Work task: Output the listing below verbatim, from its first line to its last.
(Dataset section)
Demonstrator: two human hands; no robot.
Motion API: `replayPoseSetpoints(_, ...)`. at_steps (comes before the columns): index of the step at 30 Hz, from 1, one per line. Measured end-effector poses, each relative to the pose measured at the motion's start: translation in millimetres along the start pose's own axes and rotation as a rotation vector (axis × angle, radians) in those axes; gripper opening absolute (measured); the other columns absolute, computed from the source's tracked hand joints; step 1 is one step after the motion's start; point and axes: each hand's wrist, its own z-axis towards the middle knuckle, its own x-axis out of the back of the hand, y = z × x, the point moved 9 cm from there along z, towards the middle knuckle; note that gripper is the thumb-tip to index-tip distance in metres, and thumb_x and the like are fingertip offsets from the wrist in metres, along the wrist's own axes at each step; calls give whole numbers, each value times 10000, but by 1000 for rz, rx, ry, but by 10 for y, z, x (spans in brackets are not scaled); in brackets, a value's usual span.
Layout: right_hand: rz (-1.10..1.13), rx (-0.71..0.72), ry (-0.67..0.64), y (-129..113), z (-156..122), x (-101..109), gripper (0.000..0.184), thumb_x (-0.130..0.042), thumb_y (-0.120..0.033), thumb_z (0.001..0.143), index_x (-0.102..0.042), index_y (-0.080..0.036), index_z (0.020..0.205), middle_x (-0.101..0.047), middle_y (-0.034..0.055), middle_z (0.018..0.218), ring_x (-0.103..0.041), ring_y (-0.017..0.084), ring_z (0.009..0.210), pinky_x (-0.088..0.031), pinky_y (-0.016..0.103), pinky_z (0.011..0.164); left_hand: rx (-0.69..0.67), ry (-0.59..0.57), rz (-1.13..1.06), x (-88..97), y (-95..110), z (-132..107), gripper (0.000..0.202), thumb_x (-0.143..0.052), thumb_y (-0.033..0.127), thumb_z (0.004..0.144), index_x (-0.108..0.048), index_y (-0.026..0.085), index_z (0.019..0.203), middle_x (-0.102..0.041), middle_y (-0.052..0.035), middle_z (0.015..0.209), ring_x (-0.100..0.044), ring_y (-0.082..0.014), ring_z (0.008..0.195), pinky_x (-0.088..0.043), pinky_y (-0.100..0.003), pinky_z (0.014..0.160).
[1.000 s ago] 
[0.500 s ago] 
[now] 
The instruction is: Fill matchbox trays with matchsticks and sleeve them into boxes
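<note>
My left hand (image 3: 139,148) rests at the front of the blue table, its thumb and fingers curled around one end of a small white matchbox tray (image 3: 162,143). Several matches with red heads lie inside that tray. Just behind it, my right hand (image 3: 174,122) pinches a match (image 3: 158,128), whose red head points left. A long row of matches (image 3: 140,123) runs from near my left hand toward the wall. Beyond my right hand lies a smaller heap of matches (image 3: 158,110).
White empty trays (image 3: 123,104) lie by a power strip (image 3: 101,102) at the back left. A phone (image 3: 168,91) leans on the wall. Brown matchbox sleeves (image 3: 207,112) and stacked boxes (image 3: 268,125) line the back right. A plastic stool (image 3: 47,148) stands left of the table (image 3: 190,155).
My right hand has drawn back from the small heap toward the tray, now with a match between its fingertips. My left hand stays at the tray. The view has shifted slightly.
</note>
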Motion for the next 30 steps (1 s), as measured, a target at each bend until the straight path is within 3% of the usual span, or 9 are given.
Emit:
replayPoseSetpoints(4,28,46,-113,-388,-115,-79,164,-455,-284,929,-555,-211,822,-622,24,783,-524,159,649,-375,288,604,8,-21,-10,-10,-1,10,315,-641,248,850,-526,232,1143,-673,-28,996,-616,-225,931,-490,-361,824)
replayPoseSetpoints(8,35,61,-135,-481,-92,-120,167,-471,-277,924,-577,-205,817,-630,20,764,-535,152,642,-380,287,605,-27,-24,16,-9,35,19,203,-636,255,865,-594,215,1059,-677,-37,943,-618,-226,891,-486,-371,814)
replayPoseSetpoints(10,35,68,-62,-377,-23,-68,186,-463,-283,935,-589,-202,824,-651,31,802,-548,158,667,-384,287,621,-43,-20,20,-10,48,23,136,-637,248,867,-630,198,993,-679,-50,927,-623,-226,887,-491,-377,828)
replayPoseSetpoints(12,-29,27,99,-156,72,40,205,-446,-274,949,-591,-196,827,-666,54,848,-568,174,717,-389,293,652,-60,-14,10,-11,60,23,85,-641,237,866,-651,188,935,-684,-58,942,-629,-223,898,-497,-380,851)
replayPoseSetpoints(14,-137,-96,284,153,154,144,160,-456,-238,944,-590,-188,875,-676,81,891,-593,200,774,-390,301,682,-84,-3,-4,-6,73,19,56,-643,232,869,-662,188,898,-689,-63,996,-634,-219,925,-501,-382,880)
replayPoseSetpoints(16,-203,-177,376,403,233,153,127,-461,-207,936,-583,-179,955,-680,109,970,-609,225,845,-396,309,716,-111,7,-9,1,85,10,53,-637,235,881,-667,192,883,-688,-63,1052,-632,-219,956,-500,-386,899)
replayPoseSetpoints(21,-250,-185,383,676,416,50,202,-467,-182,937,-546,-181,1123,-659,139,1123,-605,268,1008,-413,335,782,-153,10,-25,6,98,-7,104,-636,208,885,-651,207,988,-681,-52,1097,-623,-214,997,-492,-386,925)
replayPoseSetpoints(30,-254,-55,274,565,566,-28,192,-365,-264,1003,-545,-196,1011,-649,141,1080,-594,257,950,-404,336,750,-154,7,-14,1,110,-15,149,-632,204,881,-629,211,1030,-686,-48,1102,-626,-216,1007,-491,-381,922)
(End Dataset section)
Response to this exercise:
Demonstrator: two human hands; no robot.
Motion API: `replayPoseSetpoints(_, ...)`. at_steps (comes before the columns): index of the step at 30 Hz, from 1, one per line. Measured end-effector poses, each relative to the pose measured at the motion's start: translation in millimetres along the start pose's own axes and rotation as a rotation vector (axis × angle, radians) in those axes; gripper opening absolute (measured); the other columns absolute, computed from the source's tracked hand joints; step 1 is one step after the motion's start; point and axes: each hand's wrist, its own z-axis towards the middle knuckle, its own x-axis out of the back of the hand, y = z × x, the point moved 9 cm from there along z, towards the middle knuckle; note that gripper is the thumb-tip to index-tip distance in metres, and thumb_x and the like are fingertip offsets from the wrist in metres, along the wrist's own axes at each step; calls give whole numbers, each value times 10000, but by 1000 for rz, rx, ry, but by 10 for y, z, x (spans in brackets are not scaled); in brackets, a value's usual span.
Layout: right_hand: rz (-1.10..1.13), rx (-0.71..0.72), ry (-0.67..0.64), y (-129..113), z (-156..122), x (-101..109), gripper (0.000..0.184), thumb_x (-0.130..0.042), thumb_y (-0.120..0.033), thumb_z (0.001..0.143), index_x (-0.102..0.042), index_y (-0.080..0.036), index_z (0.020..0.205), middle_x (-0.101..0.047), middle_y (-0.034..0.055), middle_z (0.018..0.218), ring_x (-0.103..0.041), ring_y (-0.017..0.084), ring_z (0.009..0.210), pinky_x (-0.088..0.031), pinky_y (-0.016..0.103), pinky_z (0.011..0.164); left_hand: rx (-0.69..0.67), ry (-0.59..0.57), rz (-1.13..1.06), x (-88..97), y (-95..110), z (-132..107), gripper (0.000..0.202), thumb_x (-0.143..0.052), thumb_y (-0.033..0.127), thumb_z (0.004..0.144), index_x (-0.108..0.048), index_y (-0.026..0.085), index_z (0.019..0.203), middle_x (-0.102..0.041), middle_y (-0.052..0.035), middle_z (0.015..0.209), ring_x (-0.100..0.044), ring_y (-0.082..0.014), ring_z (0.008..0.195), pinky_x (-0.088..0.043), pinky_y (-0.100..0.003), pinky_z (0.014..0.160).
[1.000 s ago] 
[0.500 s ago] 
[now] 
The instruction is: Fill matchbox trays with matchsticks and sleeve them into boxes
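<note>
My left hand (image 3: 139,148) rests at the front of the blue table, its thumb and fingers curled around one end of a small white matchbox tray (image 3: 162,143). Several matches with red heads lie inside that tray. Just behind it, my right hand (image 3: 174,122) pinches a match (image 3: 158,128), whose red head points left. A long row of matches (image 3: 140,123) runs from near my left hand toward the wall. Beyond my right hand lies a smaller heap of matches (image 3: 158,110).
White empty trays (image 3: 123,104) lie by a power strip (image 3: 101,102) at the back left. A phone (image 3: 168,91) leans on the wall. Brown matchbox sleeves (image 3: 207,112) and stacked boxes (image 3: 268,125) line the back right. A plastic stool (image 3: 47,148) stands left of the table (image 3: 190,155).
My right hand has drawn back from the small heap toward the tray, now with a match between its fingertips. My left hand stays at the tray. The view has shifted slightly.
</note>
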Motion for the next 30 steps (1 s), as measured, a target at each bend until the straight path is within 3% of the usual span, or 9 are given.
Emit:
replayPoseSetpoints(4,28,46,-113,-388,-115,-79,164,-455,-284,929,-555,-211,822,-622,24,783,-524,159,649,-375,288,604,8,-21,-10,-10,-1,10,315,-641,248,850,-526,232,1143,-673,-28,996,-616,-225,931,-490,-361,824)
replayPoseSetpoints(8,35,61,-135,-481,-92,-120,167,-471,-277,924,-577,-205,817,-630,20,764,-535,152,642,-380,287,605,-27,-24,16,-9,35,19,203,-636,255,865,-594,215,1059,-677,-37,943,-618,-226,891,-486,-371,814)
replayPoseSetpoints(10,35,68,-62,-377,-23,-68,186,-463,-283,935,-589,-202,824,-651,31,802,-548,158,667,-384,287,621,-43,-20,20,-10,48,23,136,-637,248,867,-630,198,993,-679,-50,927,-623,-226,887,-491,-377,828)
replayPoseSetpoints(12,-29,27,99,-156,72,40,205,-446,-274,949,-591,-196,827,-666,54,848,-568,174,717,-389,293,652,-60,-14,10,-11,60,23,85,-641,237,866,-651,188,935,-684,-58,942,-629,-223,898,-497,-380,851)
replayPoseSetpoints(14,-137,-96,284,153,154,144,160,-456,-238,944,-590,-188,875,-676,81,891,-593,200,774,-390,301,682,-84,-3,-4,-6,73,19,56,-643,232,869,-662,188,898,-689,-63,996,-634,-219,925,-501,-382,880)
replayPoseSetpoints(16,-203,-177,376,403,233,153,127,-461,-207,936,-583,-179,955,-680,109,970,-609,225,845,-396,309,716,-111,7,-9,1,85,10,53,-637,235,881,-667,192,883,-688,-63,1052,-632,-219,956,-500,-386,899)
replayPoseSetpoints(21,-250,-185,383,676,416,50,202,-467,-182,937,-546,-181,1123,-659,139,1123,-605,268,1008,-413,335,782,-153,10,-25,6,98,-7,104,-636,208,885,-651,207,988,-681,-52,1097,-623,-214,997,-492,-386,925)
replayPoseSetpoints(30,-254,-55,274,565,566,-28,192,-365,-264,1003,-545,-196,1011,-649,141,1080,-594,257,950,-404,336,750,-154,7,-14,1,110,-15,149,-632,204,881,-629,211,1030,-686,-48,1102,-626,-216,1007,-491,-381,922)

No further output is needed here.